Undercover Bronchitis: “Death of a Bookseller” & “The Widening Stain”


Mysteries were a solace this month during a bout of bronchitis.  I was captivated by Bernard J. Farmer’s Death of a Bookseller,  a charming novel published in the British Library Crime Classics series.

Death of a Bookseller. published in 1956, is set in the cutthroat world of the antiquarian book trade.  It all begins when Sergeant Wigan, a sensible, dutiful police officer bicycling home from work, meets a drunk, who introduces himself as Mike Fisk, staggering down the sidewalk.

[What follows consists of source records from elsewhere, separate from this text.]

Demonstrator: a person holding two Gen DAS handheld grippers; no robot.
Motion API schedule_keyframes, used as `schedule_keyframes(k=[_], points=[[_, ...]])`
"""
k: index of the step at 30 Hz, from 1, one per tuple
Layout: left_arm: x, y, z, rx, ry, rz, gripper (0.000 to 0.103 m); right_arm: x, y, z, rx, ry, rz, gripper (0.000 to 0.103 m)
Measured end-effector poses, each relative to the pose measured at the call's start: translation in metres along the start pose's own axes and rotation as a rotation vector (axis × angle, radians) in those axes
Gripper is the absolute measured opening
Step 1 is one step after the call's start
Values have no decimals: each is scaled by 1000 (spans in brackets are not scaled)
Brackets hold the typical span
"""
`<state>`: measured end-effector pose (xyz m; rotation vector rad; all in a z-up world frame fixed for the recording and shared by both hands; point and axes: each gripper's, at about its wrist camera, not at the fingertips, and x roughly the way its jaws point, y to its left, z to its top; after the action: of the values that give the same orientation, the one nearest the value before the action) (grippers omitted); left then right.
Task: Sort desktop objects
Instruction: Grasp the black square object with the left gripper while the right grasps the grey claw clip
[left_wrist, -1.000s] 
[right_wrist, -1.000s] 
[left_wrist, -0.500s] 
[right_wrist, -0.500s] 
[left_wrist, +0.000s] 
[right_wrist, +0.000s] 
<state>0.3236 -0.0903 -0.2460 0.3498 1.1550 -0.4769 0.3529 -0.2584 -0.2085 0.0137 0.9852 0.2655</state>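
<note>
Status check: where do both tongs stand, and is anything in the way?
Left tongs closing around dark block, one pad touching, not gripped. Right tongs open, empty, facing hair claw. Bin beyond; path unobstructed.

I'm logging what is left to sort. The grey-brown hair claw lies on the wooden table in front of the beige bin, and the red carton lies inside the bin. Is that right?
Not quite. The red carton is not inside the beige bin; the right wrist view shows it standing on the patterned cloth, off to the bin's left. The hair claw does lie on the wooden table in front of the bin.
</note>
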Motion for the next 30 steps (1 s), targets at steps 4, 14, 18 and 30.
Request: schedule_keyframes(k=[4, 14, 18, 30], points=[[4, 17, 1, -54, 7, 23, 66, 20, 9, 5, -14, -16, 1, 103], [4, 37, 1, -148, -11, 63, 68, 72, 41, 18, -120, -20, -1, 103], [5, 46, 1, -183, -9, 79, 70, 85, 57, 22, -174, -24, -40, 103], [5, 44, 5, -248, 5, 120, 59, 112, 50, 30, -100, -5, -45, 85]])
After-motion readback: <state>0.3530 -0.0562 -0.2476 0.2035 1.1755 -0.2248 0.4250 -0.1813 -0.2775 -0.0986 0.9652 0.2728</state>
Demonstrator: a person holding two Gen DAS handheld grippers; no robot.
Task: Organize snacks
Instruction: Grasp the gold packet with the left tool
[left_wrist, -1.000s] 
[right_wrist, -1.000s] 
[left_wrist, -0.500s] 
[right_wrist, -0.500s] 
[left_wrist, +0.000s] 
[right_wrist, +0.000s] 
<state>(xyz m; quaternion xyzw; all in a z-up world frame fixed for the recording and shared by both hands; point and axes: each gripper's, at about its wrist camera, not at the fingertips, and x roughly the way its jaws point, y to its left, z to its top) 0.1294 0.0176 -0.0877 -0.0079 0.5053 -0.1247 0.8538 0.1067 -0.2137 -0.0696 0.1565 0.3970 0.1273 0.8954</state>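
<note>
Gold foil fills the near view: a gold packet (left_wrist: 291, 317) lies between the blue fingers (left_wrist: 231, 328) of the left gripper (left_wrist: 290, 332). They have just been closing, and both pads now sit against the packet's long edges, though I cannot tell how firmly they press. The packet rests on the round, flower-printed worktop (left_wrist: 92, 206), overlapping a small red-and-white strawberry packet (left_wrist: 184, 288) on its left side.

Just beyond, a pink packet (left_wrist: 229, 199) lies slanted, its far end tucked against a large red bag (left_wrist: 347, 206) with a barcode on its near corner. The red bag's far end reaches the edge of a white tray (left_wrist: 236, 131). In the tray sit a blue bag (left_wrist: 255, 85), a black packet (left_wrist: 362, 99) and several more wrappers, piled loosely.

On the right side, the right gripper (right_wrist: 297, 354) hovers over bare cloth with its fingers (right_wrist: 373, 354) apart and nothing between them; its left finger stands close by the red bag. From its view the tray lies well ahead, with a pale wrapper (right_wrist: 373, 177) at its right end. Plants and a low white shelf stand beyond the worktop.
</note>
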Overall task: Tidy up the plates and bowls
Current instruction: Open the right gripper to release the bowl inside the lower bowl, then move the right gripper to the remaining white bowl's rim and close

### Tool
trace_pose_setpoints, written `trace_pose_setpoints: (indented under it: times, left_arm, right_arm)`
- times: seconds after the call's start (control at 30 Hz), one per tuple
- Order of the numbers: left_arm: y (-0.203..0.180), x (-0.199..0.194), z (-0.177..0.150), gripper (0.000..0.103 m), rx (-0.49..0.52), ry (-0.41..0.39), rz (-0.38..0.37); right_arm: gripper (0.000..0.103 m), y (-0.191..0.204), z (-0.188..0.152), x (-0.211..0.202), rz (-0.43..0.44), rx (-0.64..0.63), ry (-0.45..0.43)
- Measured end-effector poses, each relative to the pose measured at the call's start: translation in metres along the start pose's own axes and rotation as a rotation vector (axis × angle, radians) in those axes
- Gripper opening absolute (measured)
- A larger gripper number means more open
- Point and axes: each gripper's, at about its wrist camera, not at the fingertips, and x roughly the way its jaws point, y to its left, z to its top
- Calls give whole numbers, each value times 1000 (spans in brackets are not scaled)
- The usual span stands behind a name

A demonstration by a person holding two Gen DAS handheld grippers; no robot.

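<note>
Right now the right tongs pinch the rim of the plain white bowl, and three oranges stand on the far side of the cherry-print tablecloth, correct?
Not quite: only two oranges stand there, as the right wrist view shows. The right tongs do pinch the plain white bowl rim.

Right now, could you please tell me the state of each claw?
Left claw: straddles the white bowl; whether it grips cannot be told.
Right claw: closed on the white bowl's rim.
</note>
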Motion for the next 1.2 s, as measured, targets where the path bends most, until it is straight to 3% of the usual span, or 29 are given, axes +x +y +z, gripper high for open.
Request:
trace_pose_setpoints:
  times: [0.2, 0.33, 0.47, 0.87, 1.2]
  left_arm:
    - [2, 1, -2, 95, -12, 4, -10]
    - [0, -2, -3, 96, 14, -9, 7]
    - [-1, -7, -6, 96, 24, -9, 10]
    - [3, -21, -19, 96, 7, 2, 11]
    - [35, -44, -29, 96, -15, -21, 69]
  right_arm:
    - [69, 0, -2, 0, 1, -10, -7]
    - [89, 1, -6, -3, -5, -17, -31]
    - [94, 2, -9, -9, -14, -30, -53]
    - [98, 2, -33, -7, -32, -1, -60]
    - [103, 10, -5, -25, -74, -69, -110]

Mike says he has been drinking to celebrate the find of a lifetime -John Keats’ own copy of Endymion – worth millions.  Wigan courteously escorts him home, and the two get to talking about the book trade.

Mike is what is called a runner.  “I go here, there, everywhere, picking up what I can find in the first-edition line, and selling to other dealers or sometimes direct to a collector.”

Soon Wigan is collecting books himself.  But when Mike is murdered and the Keats book goes missing, a hot-tempered runner named Fred Hampton is arrested.  Wigan is sure Hampton is innocent.   Fred once tried to wrestle a book away from Wigan, but recovered his temper and apologized.  “‘As a matter of fact,’ he added frankly, ‘I always quarrel with everybody sooner or later.'”

Wigan devotes himself to trying to prove Fred’s innocence.  But it is uphill work, and his interviews with eccentric, crooked booksellers and unethical collectors make this a much more exciting read than you might think! 

 
If you like this, you might also enjoy a bubbly American Golden Age mystery, The Widening Stain (1942), by W. Bolingbroke Johnson, which was the pseudonym of Morris Bishop, a Romance Languages professor at Cornell University.  Johnson wrote only one mystery, and it is set in a university library.

The witty narrator, Hilda Gorham, is the chief cataloguer.  She also proves to be a smart amateur detective after she discovers the dead body of a femme fatale French professor who fell from a rolling ladder in the library.  The police say it was an accident, but Hilda wonders.  Could it have been because she was up for tenure? Or connected with the suddenly much-in-demand Manuscript B 58? And when she discovers another corpse in a locked room containing rare manuscripts and erotica, the police admit it is suspicious.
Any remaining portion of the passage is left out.